Um 13.45 Uhr am Sonntag (Ortszeit) wurden Präsident Joe Bidens höherrangige Mitarbeiter darüber informiert, dass er sich nicht länger zur Wiederwahl stellt. Um 13.46 Uhr erfuhr die Öffentlichkeit von seiner Entscheidung.

Biden hat diese Entscheidung in aller Stille getroffen, während sein Wahlkampfteam weiter Spendensammelaktionen und andere Events plante und Reisetermine für die nächsten Wochen ausarbeitete. Schliesslich hatte der Präsident zuvor beharrlich erklärt, dass er im Rennen bleiben werde. Noch am Sonntagvormittag versicherten führende Teammitglieder in den Fernseh-Talkshows, es bleibe dabei: «Präsident Biden ist unser voraussichtlicher Spitzenkandidat».

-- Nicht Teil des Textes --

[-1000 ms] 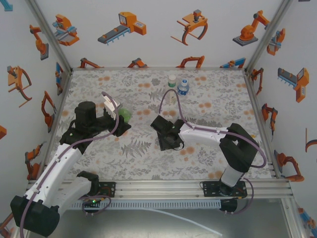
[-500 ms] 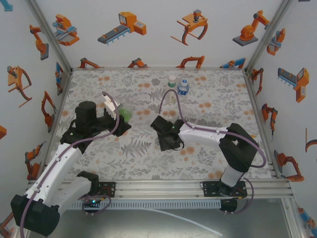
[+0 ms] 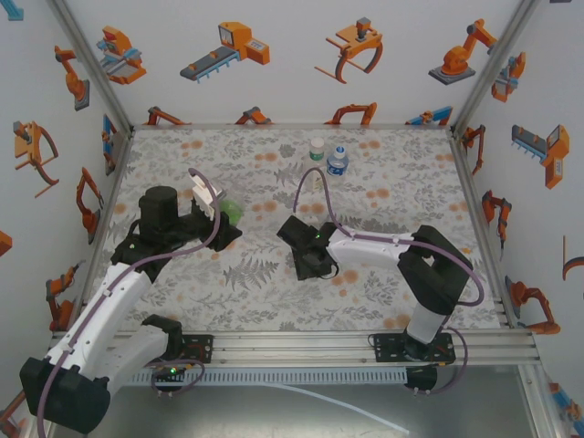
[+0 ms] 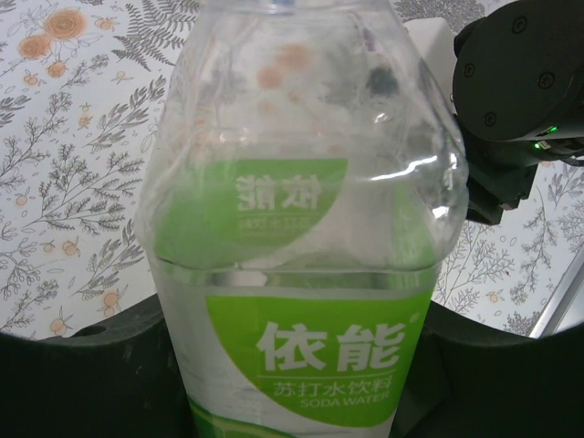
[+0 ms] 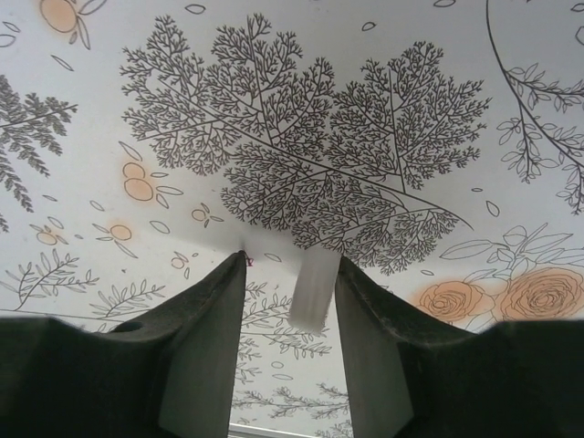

Es wurde Zeit: US-Präsident Joe Biden hat am Sonntag seinen Rückzug aus dem Präsidentschaftsrennen angekündigt. 
Es wurde Zeit: US-Präsident Joe Biden hat am Sonntag seinen Rückzug aus dem Präsidentschaftsrennen angekündigt. 
Bild: Keystone/AP/Evan Vucci

Der Entschluss

Doch währenddessen dachte der an Covid-19 erkrankte 81-jährige Demokrat in seinem Ferienhaus in Rehoboth Beach im US-Staat Delaware über das Desaster der vergangenen Wochen nach. Mit seiner Frau Jill an seiner Seite beriet er sich mit einem kleinen Kreis aus langjährigen Mitarbeitern. Dazu zählen der Chefstratege Mike Donilon, die stellvertretende Stabschefin im Weissen Haus, Annie Tomasini und Anthony Bernal, der leitende Berater der First Lady.

«Das muss eine der schwersten Entscheidungen gewesen sein, die er jemals getroffen hat», sagte Senator Chris Coons, Bidens engster Verbündeter im Kongress, am Sonntag der Nachrichtenagentur AP, nachdem er mit dem Präsidenten telefoniert hatte. «Ich glaube, er hat mit sich gerungen, was das Beste für das Land ist.»

AP hat zudem mit mehr als einem Dutzend Leuten gesprochen, die mit Bidens Denkweise in den Wochen, Tagen und Stunden vor seinem Entschluss vertraut sind. Die folgenden Schilderungen basieren auf ihren Angaben.

Die Erkenntnis tropft langsam ins Bewusstsein

Die Entscheidung, aus dem Ring zu steigen, reifte bei Biden erst am Samstagabend. Er war schon seit mehreren Tagen wegen Covid-19 zu einer Wahlkampfpause gezwungen und begann, alles sacken zu lassen. Die Chancen, Donald Trump im November zu schlagen, verschlechtern sich zusehends. Teile seiner eigenen Partei rebellieren offen gegen seinen Verbleib im Rennen. Und nicht zu vergessen: Viele Wählerinnen und Wähler sind besorgt angesichts seines Alters, verstärkt durch seinen desaströsen Auftritt in der Fernsehdebatte mit Trump.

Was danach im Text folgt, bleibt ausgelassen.